Task directions ::
Using the data below, gather each line that includes the word "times".
##### Source data #####
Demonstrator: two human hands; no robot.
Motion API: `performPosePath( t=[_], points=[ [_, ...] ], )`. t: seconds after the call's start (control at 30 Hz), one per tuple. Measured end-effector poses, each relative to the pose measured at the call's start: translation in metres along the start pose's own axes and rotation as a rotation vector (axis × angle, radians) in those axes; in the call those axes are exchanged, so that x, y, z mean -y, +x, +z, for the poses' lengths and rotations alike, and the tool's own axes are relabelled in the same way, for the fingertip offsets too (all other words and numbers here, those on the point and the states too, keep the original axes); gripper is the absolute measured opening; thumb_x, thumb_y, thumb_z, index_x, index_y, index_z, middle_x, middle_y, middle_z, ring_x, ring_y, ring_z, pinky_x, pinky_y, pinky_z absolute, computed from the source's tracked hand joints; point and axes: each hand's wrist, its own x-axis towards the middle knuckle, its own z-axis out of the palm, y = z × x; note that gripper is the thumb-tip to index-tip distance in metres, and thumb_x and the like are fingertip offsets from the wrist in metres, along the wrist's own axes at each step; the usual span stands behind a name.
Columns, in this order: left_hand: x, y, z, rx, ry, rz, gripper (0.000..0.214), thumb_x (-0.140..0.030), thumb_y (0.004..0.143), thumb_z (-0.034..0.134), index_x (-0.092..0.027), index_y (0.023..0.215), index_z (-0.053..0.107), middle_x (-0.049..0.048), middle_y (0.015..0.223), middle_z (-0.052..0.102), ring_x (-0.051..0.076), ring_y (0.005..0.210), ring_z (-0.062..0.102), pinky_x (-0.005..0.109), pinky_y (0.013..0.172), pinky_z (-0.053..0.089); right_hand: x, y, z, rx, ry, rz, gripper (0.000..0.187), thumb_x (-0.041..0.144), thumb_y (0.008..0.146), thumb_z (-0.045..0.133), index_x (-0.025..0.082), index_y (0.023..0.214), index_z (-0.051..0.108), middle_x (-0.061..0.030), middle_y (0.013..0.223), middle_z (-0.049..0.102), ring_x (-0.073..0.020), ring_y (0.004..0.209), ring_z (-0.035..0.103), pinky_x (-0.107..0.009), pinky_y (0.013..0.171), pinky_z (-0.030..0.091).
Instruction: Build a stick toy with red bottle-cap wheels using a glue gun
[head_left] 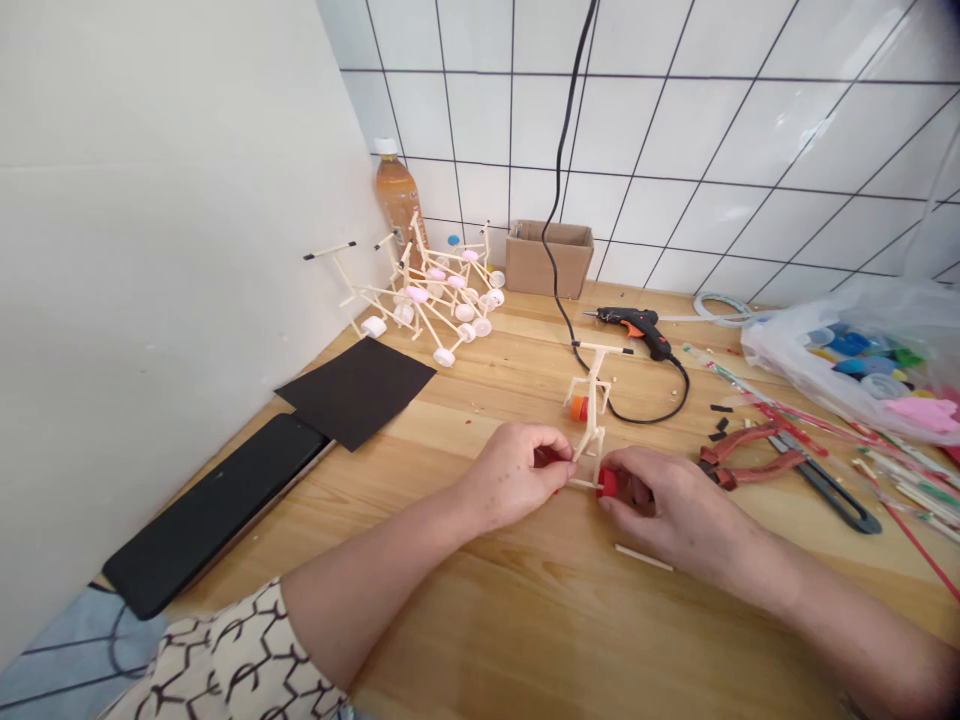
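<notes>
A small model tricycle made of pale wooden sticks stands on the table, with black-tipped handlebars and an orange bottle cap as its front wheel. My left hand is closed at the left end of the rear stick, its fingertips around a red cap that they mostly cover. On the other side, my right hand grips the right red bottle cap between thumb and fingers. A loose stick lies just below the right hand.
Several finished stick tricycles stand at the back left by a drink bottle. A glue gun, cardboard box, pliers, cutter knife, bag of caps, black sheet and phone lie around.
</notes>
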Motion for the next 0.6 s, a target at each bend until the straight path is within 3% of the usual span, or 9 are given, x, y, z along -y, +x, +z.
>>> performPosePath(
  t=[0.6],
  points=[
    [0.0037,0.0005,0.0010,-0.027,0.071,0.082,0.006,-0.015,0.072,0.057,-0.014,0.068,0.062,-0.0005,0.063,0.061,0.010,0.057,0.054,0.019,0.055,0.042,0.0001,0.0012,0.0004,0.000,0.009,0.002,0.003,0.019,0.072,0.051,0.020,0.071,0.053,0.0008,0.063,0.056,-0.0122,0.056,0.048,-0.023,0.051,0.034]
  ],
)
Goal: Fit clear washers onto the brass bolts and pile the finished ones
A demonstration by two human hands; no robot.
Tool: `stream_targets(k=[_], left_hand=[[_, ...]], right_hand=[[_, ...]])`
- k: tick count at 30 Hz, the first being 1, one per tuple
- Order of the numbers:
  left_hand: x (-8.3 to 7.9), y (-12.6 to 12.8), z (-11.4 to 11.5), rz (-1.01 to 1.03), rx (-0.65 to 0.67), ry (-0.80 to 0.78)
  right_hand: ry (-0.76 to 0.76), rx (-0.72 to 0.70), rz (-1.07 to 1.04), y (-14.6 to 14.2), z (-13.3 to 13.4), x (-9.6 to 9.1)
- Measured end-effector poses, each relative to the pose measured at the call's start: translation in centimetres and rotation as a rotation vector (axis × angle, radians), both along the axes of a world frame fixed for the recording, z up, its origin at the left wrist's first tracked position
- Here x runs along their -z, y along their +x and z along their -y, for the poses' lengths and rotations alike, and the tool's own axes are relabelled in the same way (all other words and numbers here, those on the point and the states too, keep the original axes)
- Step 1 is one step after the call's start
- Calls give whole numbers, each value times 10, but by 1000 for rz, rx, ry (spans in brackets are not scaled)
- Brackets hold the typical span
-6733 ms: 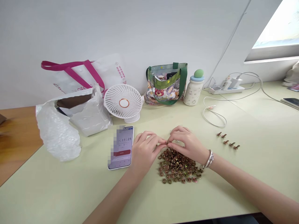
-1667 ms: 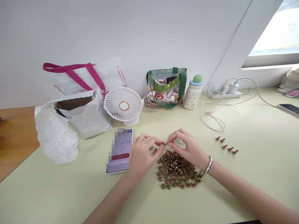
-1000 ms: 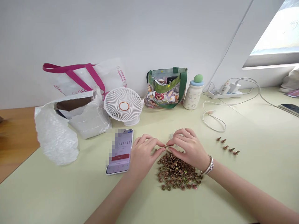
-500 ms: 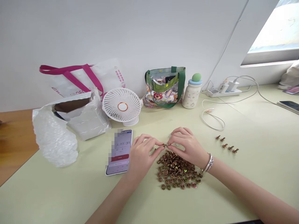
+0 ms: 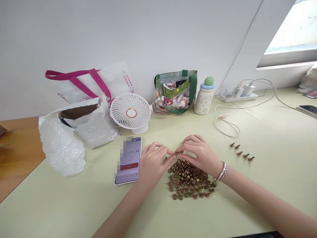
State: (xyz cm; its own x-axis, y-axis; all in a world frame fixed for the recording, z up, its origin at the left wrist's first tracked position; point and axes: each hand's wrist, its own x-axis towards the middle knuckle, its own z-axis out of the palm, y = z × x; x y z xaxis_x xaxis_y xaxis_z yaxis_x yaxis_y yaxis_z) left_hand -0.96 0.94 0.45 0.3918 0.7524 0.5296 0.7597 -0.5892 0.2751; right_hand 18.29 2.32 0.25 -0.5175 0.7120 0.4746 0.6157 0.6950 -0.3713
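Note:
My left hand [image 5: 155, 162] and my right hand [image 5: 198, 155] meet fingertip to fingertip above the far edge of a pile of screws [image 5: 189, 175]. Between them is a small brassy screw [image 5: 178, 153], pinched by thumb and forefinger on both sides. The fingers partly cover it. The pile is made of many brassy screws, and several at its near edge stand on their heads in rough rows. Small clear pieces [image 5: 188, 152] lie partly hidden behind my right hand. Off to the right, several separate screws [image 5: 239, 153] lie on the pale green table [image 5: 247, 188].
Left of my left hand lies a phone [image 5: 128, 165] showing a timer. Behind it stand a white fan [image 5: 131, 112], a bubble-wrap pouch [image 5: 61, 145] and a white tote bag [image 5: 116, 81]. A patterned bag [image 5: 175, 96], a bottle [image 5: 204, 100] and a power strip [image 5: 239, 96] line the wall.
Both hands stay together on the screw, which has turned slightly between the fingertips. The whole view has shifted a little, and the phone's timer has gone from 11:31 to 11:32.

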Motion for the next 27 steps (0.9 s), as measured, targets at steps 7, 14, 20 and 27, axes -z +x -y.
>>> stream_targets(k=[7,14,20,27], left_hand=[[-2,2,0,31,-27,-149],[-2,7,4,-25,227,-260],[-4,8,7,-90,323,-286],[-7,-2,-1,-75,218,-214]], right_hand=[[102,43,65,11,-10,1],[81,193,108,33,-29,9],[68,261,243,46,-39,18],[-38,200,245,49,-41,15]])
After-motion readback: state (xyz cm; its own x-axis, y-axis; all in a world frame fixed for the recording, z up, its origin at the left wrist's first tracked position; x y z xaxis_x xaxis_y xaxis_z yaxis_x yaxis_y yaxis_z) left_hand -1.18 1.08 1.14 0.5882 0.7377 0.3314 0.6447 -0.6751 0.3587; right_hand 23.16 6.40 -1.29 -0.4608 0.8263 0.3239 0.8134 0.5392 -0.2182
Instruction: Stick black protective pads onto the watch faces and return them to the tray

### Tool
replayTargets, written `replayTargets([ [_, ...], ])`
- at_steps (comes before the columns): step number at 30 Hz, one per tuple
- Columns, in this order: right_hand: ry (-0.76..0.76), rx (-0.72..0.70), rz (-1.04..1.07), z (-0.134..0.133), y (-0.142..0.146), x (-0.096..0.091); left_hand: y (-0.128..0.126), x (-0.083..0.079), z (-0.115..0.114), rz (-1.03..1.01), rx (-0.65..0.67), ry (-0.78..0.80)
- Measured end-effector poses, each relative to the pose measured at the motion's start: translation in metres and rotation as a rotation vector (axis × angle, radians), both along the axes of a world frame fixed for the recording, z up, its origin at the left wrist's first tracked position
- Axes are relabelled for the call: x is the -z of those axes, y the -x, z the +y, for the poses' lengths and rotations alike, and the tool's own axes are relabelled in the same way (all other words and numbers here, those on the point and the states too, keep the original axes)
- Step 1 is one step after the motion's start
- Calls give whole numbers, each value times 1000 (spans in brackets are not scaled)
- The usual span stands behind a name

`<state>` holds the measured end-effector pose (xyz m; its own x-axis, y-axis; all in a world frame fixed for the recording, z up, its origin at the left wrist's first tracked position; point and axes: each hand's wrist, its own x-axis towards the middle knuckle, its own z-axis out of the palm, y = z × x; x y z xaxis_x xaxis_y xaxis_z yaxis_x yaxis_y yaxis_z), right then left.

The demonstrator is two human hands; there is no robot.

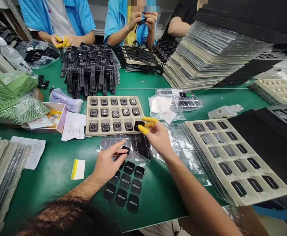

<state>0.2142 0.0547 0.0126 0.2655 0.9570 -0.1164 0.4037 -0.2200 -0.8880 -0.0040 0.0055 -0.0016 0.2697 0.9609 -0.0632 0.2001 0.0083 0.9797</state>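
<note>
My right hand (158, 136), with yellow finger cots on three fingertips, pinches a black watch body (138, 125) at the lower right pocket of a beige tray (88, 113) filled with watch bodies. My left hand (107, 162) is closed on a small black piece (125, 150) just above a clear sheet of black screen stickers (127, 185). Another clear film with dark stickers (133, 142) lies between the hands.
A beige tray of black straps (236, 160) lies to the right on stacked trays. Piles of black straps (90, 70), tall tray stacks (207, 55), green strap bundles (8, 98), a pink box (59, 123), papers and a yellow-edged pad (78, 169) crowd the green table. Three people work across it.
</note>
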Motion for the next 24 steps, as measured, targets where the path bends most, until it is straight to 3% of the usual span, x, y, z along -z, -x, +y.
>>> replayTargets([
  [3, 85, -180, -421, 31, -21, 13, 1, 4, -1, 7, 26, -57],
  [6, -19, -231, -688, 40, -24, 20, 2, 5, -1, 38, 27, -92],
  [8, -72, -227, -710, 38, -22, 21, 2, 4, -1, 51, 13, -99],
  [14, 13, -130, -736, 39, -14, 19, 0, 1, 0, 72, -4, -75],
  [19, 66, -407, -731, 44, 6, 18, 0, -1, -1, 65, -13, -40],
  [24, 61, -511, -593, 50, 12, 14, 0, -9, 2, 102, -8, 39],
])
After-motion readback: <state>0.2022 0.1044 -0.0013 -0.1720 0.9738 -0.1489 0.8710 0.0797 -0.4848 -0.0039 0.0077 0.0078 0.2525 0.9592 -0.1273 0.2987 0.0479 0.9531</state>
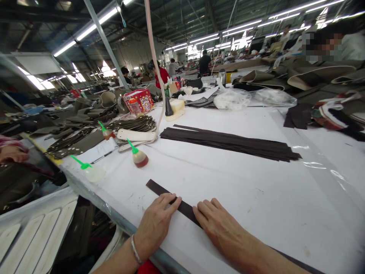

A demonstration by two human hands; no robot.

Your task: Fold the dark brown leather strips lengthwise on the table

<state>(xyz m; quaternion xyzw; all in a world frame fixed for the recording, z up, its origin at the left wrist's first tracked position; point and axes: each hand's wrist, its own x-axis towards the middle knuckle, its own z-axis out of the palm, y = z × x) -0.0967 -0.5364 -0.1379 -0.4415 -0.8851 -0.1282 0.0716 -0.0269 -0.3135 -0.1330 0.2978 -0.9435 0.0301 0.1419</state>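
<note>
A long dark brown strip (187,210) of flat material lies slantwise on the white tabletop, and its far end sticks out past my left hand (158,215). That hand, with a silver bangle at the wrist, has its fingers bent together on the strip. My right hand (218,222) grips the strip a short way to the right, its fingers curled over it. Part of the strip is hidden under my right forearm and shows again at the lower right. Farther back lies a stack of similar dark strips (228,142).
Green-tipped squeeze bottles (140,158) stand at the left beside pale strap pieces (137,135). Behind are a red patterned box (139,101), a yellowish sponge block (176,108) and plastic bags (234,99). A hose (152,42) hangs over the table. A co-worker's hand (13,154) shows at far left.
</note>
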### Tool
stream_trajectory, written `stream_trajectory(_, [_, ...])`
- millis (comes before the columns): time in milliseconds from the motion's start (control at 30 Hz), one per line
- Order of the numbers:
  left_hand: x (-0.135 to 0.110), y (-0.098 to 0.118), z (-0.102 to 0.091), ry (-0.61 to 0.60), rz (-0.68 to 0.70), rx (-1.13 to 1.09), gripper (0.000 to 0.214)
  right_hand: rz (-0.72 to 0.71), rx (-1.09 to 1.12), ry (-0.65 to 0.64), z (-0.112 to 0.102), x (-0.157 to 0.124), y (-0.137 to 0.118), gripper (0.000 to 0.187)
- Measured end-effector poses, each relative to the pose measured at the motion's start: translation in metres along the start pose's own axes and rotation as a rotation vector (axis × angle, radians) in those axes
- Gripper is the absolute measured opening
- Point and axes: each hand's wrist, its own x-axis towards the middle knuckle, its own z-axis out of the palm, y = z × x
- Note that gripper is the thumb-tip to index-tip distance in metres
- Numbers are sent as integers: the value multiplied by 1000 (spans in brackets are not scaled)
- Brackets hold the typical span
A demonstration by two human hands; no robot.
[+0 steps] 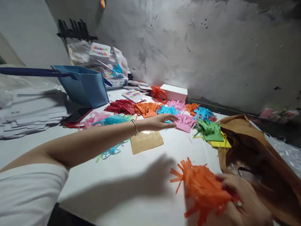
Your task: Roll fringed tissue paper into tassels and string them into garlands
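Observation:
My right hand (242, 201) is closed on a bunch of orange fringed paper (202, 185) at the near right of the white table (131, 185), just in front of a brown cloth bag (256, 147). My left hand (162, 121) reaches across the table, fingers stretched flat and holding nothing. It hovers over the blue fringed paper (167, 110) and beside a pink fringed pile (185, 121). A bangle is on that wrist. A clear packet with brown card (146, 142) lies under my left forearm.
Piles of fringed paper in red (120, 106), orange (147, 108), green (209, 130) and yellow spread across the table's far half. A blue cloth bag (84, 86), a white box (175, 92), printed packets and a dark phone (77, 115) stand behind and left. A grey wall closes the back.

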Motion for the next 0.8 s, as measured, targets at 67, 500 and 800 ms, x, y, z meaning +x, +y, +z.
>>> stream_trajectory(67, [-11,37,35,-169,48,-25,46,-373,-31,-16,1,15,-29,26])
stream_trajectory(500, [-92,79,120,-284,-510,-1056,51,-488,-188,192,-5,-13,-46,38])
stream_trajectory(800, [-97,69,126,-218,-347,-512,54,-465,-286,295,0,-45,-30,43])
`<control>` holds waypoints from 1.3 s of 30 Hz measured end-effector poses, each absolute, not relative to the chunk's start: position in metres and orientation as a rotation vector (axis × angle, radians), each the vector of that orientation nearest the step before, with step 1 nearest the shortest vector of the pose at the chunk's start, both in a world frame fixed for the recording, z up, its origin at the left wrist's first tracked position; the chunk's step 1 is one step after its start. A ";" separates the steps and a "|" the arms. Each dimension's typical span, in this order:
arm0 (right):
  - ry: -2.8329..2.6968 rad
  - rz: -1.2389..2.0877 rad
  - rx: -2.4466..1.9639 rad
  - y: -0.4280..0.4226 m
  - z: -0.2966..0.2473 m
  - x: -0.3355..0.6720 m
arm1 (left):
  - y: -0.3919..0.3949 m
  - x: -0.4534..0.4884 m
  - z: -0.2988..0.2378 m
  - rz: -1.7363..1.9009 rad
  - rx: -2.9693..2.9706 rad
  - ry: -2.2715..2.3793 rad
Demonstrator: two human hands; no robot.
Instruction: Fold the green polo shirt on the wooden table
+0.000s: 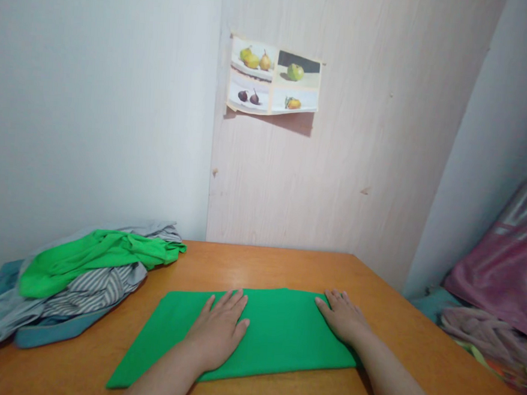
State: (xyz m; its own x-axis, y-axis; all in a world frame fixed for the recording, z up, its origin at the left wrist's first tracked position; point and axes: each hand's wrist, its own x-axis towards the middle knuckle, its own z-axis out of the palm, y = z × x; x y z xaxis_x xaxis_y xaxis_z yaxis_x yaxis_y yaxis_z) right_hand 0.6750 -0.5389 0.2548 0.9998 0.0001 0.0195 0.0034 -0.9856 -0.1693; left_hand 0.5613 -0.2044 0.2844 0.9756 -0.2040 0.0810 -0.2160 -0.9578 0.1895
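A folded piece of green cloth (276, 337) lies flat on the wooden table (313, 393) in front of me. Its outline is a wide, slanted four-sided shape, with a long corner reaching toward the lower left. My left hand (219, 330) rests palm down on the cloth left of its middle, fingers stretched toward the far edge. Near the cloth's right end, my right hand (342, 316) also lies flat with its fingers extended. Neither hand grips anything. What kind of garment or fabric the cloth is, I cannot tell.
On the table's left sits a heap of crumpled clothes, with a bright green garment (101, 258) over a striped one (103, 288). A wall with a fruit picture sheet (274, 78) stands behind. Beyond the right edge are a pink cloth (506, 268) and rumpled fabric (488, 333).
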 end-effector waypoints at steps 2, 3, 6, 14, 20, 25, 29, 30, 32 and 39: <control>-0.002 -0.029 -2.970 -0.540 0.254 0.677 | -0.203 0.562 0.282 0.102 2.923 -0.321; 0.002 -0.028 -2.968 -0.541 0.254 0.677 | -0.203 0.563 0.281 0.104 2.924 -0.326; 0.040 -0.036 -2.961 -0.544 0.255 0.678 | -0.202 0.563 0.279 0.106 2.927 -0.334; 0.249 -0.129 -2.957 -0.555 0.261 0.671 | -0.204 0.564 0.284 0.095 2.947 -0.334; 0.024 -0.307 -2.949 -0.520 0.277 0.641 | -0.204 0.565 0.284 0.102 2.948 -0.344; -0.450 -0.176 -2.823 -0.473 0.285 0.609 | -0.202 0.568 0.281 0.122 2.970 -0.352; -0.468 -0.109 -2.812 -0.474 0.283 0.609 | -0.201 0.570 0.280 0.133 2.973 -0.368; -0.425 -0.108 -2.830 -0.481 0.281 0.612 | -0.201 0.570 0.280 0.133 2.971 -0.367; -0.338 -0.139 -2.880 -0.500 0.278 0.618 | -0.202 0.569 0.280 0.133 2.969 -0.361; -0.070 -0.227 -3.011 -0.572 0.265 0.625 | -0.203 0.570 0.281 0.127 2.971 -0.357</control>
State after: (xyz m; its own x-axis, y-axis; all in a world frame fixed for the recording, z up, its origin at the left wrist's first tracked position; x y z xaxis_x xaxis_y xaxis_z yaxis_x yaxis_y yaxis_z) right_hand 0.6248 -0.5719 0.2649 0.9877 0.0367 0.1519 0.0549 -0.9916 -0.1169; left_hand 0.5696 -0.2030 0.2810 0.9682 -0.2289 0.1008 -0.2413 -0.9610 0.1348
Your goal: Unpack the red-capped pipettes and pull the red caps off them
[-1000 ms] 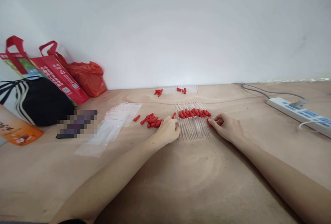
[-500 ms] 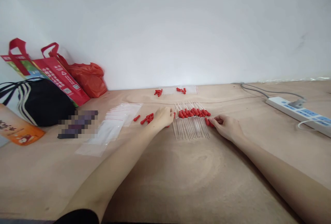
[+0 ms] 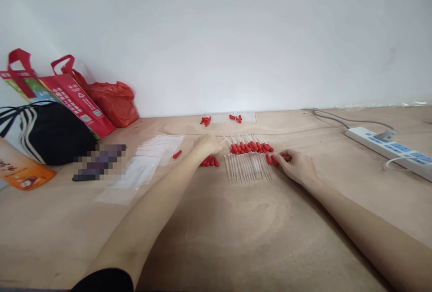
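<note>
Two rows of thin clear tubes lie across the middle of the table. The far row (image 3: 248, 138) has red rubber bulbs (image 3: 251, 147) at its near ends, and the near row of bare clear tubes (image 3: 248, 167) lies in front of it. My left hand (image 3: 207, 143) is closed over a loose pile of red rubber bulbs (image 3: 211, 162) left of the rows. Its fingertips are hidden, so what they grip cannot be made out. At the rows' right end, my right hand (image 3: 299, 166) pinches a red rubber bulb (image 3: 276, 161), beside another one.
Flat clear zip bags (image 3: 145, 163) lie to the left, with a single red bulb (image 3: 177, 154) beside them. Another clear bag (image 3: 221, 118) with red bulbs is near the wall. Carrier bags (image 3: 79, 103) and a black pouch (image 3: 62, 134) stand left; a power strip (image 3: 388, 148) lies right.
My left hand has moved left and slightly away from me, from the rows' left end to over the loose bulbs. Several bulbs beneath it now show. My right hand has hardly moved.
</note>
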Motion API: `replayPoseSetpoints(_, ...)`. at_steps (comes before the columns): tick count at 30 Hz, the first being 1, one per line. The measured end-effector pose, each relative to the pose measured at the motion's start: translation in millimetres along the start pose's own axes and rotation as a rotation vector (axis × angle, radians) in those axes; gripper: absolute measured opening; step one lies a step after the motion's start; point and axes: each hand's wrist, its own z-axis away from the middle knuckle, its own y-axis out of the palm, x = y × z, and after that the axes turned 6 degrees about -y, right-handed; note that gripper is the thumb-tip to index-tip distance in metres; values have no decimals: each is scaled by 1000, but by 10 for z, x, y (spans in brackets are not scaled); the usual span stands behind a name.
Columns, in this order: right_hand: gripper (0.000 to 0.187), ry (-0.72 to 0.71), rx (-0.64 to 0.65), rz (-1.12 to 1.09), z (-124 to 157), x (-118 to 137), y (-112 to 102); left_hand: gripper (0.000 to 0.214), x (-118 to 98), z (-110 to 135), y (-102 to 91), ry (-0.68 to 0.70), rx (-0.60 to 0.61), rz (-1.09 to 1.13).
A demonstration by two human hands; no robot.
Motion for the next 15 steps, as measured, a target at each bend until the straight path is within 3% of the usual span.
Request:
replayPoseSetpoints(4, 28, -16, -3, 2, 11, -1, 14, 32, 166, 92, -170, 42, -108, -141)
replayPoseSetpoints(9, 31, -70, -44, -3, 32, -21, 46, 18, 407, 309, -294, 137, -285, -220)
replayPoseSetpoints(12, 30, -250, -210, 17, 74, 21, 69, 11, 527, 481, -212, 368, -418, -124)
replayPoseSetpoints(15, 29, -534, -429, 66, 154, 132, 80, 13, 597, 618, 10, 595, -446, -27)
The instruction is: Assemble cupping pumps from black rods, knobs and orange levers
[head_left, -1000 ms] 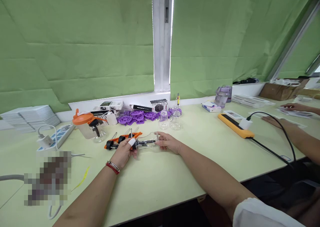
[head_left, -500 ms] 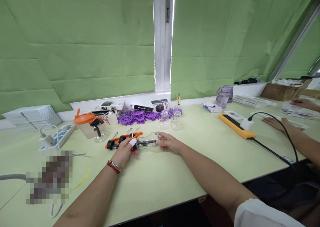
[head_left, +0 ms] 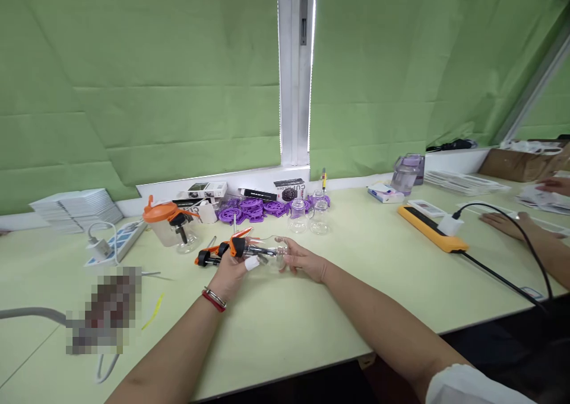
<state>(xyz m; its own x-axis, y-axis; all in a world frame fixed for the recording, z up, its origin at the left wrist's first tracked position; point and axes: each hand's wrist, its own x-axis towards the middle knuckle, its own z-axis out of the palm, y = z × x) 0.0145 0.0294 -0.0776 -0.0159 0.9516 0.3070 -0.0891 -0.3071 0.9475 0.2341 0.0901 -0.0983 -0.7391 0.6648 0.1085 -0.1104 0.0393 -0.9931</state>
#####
Reply to the task ::
- Calls give whole numbers, each value times 10, but by 1000 for rz, rx, ry (spans in brackets are not scaled)
- Calls give whole numbers, each value times 1000 (spans in brackets are not scaled)

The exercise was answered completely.